La question du style était d’autant plus importante pour les promoteurs immobiliers que l’on considérait encore le « modernisme » soumis à la volatilité du marché et celle du goût du public[52]. Ainsi, le choix de présenter les traditionalistes comme des architectes institutionnels d’œuvres de grandes dimensions[53] et de valoriser les modernistes comme des architectes résidentiels ou répondant à des commandes à petite échelle peut sans doute mieux s’éclairer à la lumière de l’enjeu économique des années 1940. Alors que les projets de gratte-ciels incarnaient encore trop l’instabilité financière des heures sombres de la Grande Dépression, la percée du modernisme dans le secteur résidentiel encore largement dominé par les traditionalistes devait offrir le rebond économique attendu par la discipline et la profession[54].

La multiplication des sondages d’opinion au cours des années 1930 devait progressivement démontrer l’acceptation de l’architecture moderne au cœur de la société américaine.
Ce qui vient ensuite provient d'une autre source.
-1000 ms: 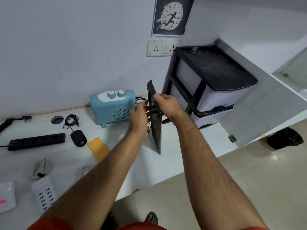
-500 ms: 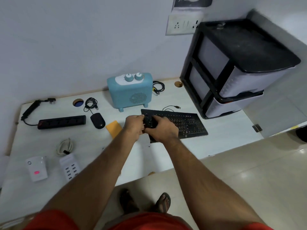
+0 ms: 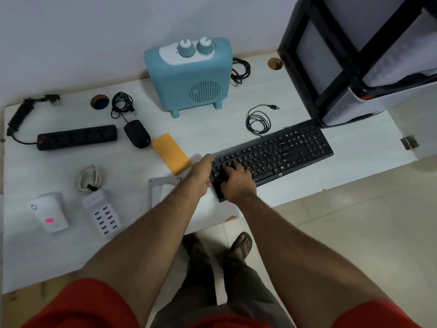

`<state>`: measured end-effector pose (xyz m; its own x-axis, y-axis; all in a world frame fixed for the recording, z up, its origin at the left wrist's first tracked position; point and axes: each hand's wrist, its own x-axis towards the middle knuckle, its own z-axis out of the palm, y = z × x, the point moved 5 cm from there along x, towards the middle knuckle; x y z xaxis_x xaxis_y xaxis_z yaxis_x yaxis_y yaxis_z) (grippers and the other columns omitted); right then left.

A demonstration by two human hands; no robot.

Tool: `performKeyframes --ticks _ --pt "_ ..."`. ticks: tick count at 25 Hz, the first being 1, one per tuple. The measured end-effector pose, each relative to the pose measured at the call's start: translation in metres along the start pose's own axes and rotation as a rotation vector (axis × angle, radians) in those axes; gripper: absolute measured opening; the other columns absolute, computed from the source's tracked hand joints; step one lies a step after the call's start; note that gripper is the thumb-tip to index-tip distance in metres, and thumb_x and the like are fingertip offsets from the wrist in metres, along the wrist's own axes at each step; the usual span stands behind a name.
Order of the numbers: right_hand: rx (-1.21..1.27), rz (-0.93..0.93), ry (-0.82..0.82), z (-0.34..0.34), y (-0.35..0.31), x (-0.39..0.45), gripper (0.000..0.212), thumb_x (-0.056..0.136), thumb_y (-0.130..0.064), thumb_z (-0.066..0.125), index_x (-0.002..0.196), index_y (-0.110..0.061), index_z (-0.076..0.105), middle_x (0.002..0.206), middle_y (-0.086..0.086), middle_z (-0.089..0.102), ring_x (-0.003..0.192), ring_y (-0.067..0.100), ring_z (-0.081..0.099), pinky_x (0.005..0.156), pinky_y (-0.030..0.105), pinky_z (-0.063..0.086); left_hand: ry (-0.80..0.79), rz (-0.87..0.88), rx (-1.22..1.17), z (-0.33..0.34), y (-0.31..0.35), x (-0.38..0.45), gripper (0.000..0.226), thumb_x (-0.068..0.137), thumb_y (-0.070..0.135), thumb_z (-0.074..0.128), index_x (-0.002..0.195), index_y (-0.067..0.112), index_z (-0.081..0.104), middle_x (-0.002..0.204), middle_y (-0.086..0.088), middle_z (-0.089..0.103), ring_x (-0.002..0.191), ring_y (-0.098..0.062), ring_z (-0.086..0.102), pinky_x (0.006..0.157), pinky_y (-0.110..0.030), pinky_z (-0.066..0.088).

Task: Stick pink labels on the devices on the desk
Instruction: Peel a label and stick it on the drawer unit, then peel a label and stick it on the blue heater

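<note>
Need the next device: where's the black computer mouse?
Head view, left half of the desk: black computer mouse lies between the black power strip and the orange pad.

Both bare forearms are reaching forward, converging; left hand (image 3: 200, 174) is curling knuckles-up, right hand (image 3: 236, 183) is lying palm-down, fingers (image 3: 233, 167) spread.
</note>
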<state>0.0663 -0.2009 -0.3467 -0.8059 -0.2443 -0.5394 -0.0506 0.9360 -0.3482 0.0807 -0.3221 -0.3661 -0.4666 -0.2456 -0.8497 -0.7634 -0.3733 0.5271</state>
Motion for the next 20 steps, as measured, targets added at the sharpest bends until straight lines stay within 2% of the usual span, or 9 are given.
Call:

Les années 1940 marquèrent un tournant[55]. Il n’est pas absurde d’envisager que les expositions, bénéficiant d’une popularité et d’une fréquentation qui dépassaient bien souvent les seuls cercles professionnels, jouèrent un rôle non négligeable dans la promotion du modernisme auprès de l’opinion publique. Cette dernière, après sondage, devait offrir une nouvelle source de légitimité politique en sa faveur. En 1949, la section new-yorkaise de la revue de l’American Institute of Architects (AIA) lança un sondage dans le cadre de l’exposition Tomorrow’s World, sponsorisée par le Museum of Science and Industry. Deux modèles de maisons, traditionnelle et moderne, furent présentés. Le résultat, fortement relayé dans un certain nombre de périodiques d’architecture du pays, révélait alors une écrasante majorité à l’avantage du moderne, à 72%[56]. De ces quelques exemples frappants, il serait absurde de déduire que toute manifestation de ce type résultait d’une collusion d’intérêts financiers unissant promoteurs, architectes, commissaires et éditeurs de revues. Du moins peuvent-elles nous informer sur leur orientation commune et les enjeux économiques qui dépassaient souvent de loin les grands discours esthétiques et réconciliateurs. Tout du moins, la préservation du statu quo plébiscitée dans les discours autour de ces expositions (Versus et Tomorrow’s World) permettait de consolider un rapport de force en faveur du style international et d’accélérer le processus de consensus social autour de la modernité.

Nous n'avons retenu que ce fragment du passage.